The ghostwriter now has ideas about where this could lead. He told Billboard that he believes a business model can be worked out that is fair to artists whose voices are used without permission.

“I think in the near future we will have an infrastructure that allows artists to not only license their voice, but also do so with permissions,” Ghostwriter said. “Suppose I am an artist that can have such permissions. I think that’s the direction we’re going.”

It’s hard to argue against rewarding original artists — or keeping hate speech out of their mouths. But there’s no doubt that such changes will be hotly debated, especially since independence is so valued in music.

If, like me, you were raised to support musicians fighting for control of their own art – Prince writes “slave” on his cheek and changes his name to a symbol to protest Warner Music’s control over his name and his Music to protest – you will definitely be nervous about what exactly this AI path predicts. I saw Terminator and War Games.

However, it is unlikely that we will encounter real killer robots or nuclear weapons in the music sector. The ghostwriter’s statement is more positive than one would expect from someone so obviously pro-AI. Artists deserve to be paid, and they certainly deserve to have their voices not spread hate speech. And they’re also unlikely to sit back and accept unfair portrayals. Just look at the anger that arises when an artist’s song is played at a political event they disagree with.

My first reaction when I heard that AI was coming to music was to assume that trading artistic freedom for money and so-called progress was a bad idea. But every change always has gradations. I can only find good things about eliminating the ambient noise in John Lennon’s apartment to track down the voice of the lost Beatles.

The Beatles are shopping

The idea of ​​using modern technology to enhance older recordings can take some getting used to. But it seems the two surviving Beatles are fans of the trial.

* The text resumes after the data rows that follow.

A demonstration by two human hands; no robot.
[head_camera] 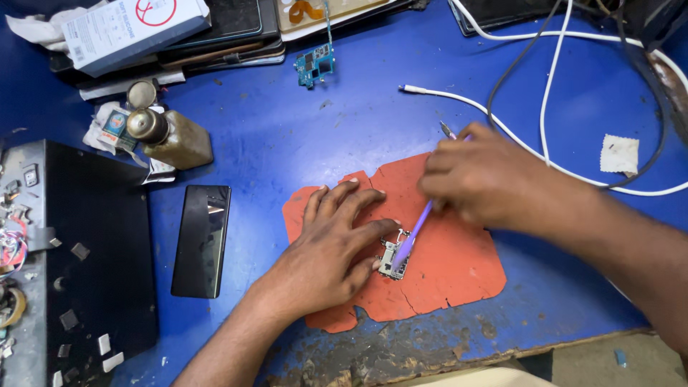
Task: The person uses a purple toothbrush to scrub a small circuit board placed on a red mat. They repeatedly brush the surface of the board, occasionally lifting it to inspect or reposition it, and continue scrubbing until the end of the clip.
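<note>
A small metal-framed circuit board [391, 259] lies on a torn orange mat [459, 265] on the blue table. My left hand [331, 245] rests flat on the mat, thumb and forefinger pinning the board at its left edge. My right hand [484, 179] grips a purple toothbrush [411, 238] whose head presses down on the board. A pair of metal tweezers [447, 130] pokes out above my right hand's fingers.
A black phone [202, 240] lies face up left of the mat. A brown bottle [170, 137] stands behind it. A black box [93, 244] with small chips sits at far left. White cables [552, 93] loop at right; a small blue circuit board [314, 66] lies at the back.
</note>
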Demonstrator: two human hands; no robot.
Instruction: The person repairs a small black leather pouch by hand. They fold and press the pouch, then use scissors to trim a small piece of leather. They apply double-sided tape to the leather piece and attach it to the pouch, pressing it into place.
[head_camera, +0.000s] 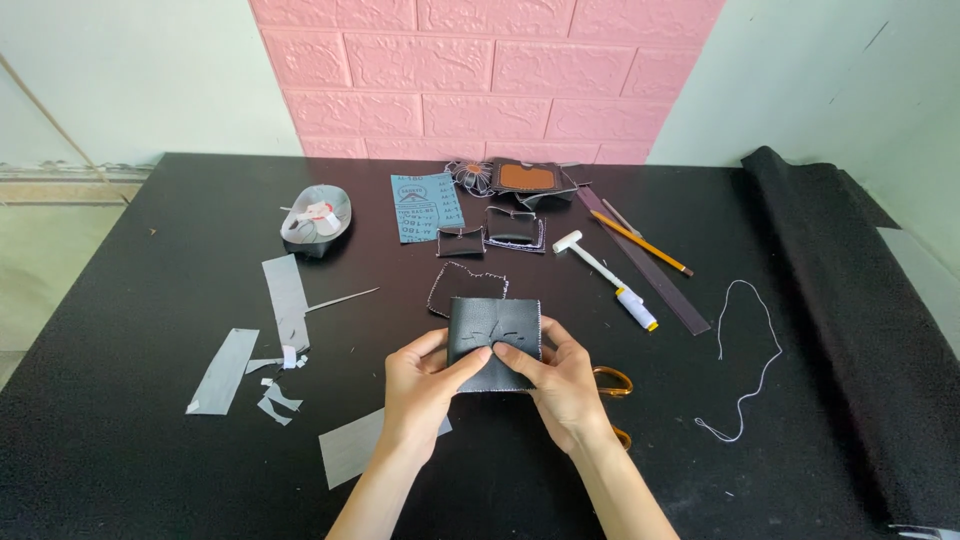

A 12-minute music video detailing the making of Now and Then was released on YouTube and Disney Plus on Wednesday. In it, McCartney ponders whether Lennon would have wanted them to finish his song. His decisive answer: “Yes! He would have liked that.”

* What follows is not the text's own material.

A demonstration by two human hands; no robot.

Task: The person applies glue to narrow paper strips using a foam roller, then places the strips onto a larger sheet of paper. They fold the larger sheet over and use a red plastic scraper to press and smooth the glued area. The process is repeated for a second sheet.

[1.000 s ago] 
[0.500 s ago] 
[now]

Lennon’s son Sean echoes McCartney, saying: “My father would have loved this because he was never afraid to experiment with recording techniques.”

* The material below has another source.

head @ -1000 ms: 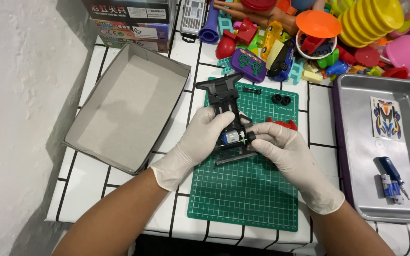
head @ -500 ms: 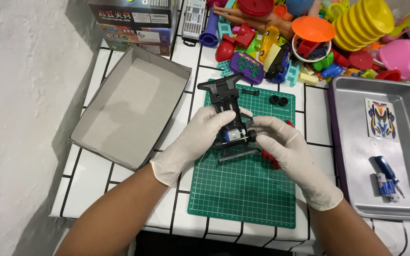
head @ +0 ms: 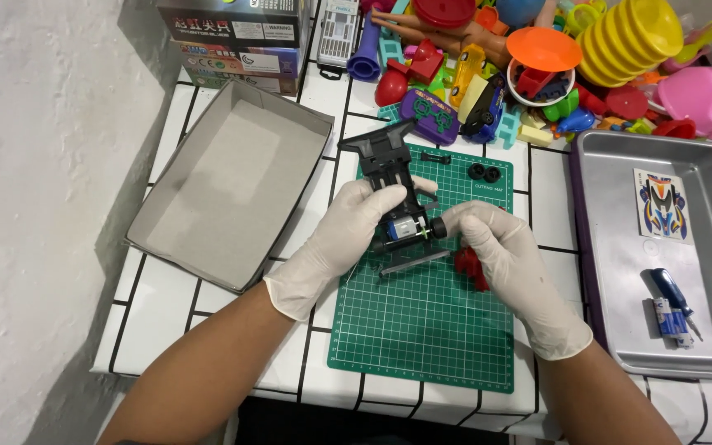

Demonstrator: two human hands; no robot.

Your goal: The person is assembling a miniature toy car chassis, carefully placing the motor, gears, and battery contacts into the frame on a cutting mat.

Drummer Ringo Starr describes the ability to work with his late bandmate’s vocals as “over the top”.

There’s an eerie moment when McCartney calls for isolating his late partner Lennon’s voice from the piano music and distracting house noises that filled the original tape. And the legendary voice sounds, clear and familiar, old and yet new.

McCartney says: “We’re actually experimenting with cutting-edge technology, which the Beatles would have been very interested in.”